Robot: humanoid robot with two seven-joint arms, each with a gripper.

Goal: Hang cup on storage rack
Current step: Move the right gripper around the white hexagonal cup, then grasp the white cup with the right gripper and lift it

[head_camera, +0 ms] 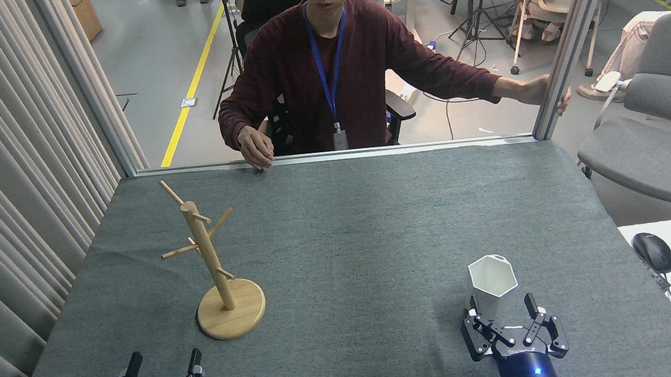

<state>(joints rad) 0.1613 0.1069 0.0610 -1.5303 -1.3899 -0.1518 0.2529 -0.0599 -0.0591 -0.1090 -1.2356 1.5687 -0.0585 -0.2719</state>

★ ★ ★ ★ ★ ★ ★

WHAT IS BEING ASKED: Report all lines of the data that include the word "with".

OUTPUT FOR THIS TASK:
Robot: humanoid robot with two seven-joint arms, each with a gripper.
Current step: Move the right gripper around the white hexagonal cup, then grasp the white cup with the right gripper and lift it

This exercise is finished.